Часть 1
16 июня 2019 г. в 22:54
Фронт лежал палаточным лагерем по бежевой пустоши.
Зелёная палатка — Лист.
Красная — Камень.
Синяя — Туман.
Жёлтая — Гроза.
И каждая в заплатках, как в радуге. Чья-то одёжа на верёвке — сетка-бронеблузка, спортивное бельё, панталоны, кальсоны. Сандалии вразброс у входов в тесную жилплощадь. Табак с покатых холмов Страны Земли — общий. Консервированный тунец в оливковом масле — на всех один. Зерно и рис с юга Огня. Мясо в котлах общего питания пасётся над облаками.
— А я тебе цветы принёс, — говорит Дейдара с глазами большими-большими, как у мальчика. И ямочки на щеках у него, как у мальчика. От красных рукавов униформы пахнет небом и, кажется, радугой.
Ладони у Сакуры пахнут медицинским спиртом. А потом — букетом. Большим таким. Дикие цветы — она может назвать каждый лютик. Стебелёк к стебельку — всё аккуратно перетянуто леской.
— Я, значит, летел-летел, — говорит он, разводя руками, со взглядом куда-то в сторону. — А там Зецу н-на! И выползи! Я им говорю, у-у-у, сучья мать, вот это вы, ребятки, молодцы, а? А?! И им на головы — полный тыдыщ, один этот дрянной биологический пластилин остался. Спустился, значит. Проверил. Вроде все укокошенные. А потом вижу: цветы! Думаю: ого-го! А я знаю один живой цветок, сильный, как твою налево об колено, умный … настолько умный, что даже слов нет. И, в общем, — он кинул на нее взгляд из-под ресниц, — тебе нравится?

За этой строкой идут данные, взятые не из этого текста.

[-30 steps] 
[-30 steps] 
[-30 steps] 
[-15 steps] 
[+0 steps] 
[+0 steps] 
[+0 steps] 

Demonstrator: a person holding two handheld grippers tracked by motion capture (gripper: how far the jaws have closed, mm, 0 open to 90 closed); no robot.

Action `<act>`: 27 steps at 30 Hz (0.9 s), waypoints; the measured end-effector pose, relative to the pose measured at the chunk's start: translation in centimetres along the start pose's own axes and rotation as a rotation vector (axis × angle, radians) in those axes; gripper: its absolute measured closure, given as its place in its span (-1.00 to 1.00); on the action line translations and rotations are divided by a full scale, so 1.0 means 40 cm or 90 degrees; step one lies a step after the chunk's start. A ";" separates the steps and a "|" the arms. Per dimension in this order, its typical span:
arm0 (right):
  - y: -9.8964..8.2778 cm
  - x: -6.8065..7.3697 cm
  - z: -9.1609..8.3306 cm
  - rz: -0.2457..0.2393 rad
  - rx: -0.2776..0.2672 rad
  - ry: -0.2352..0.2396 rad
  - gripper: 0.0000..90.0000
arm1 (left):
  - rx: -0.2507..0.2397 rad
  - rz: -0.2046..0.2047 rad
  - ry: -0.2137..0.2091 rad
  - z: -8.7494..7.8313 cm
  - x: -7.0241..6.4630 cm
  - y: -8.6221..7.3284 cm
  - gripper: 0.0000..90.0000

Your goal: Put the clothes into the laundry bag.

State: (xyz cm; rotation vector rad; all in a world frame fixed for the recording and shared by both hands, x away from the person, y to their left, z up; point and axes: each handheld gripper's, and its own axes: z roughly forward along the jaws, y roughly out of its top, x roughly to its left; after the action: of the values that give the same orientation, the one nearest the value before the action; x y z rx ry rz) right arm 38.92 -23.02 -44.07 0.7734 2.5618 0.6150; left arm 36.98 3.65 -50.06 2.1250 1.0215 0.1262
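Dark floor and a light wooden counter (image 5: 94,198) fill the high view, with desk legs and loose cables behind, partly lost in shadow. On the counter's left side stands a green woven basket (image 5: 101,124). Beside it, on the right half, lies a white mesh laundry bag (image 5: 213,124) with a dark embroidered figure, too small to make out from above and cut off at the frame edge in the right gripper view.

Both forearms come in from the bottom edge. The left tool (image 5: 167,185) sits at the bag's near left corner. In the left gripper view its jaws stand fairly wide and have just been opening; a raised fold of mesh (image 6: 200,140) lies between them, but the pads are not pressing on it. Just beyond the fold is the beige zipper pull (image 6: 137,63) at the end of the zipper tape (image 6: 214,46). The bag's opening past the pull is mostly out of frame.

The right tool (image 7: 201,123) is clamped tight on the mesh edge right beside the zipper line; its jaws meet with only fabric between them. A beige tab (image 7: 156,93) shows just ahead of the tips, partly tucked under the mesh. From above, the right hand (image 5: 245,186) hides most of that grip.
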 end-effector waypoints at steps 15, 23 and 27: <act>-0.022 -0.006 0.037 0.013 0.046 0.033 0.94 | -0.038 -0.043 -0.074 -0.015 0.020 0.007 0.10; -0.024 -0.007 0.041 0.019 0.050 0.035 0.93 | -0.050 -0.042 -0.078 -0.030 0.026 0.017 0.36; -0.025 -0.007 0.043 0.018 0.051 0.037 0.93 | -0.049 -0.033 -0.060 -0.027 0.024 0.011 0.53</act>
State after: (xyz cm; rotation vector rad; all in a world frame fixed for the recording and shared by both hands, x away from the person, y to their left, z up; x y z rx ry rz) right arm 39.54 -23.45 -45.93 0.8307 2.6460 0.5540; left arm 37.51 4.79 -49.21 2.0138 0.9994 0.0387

Сакура улыбается в букет так, что у неё болят щеки.
С самого рассвета, не считая ланча, одни раненые-раненые-раненые. И вдруг он. Дейдара. С солнечным лучом на золотой голове. «Доктор-доктор, я принёс вам лекарство от грусти! Это почти фейерверк!».
Когда он впервые оказался на её койке, бледный, с почти оторванной рукой, в палату проник неприятель — это было еще на прошлой стоянке. Сакура свернула шею трём Зецу и вырвала позвоночник у четвёртого, когда подоспела помощь. Дейдара тогда посмотрел на неё, грязную, с руками по локоть в крови и растрёпанными сальными волосами, и сказал: «Боже, я нашёл манифест искусства». И провалился в обморок, потому что кровь-кровь-кровь …
Цунаде, сильно постаревшая за войну, сказала ей: «давай честно, лучшие люди в твоей жизни — это блондины».
И подмигнула.
А Сакура и думать забыла о Саске. Дейдара, перевязанный и ослабший, так задорно шутил, что у неё появились первые морщинки на щеках — от смеха ...
После смены она берёт его под локоть, и они идут гулять — по лагерю, потому что больше некуда. Вон общественная баня, которую бдят туманники; вон полевая кухня, на ужин нынче жаркое с рисом, как и вчера, как и позавчера. Палатки генералов и стратегов, где очень умные люди много ругаются и курят табачные самокрутки. Скатерти для карточников. Танцплощадка и пара пьяненьких музыкантов.
Дейдара лишь ненамного выше, и это здорово, потому что удобно положить ему голову на плечо. Удобно заправить золотой локон за ухо. Удобно поцеловать.
И очень, очень удобно залезть в чужие панталоны утром. Ему тоже.
Завтра он может не вернуться с разведки. Завтра её могут зарезать в больнице шпионы. Сегодня она его целует сладко-сладко: так, что у него подкашиваются колени, и срывается тихий жалобный стон в ласковый рот, и он ладонью спускается ниже талии, и хватает в отчаянии, с голодом —
— Сакура, — шепчет сипло сцелованным ртом, розовым и мягким. Глаза как ночное небо — с раздувшимися зрачками. Выдыхает, — Как же я хочу тебя, Боже.
— Вернись ко мне, — жадно требует Сакура. — Вернись ко мне завтра. — И впивается ему в шею, наслаждаясь ощущением тёплой затвердевшей плоти где-то рядом с её бедром.
… С рассветом Дейдара улетает на большой белой птице с красным созвездием на шее. В чужих панталонах. Сакура носится по госпиталю взъерошенная как воробей. У неё гвоздики в ушах из белой глины, противоаллергенной. И руки, в этой безжизненной пустоши, пахнут полевыми цветами.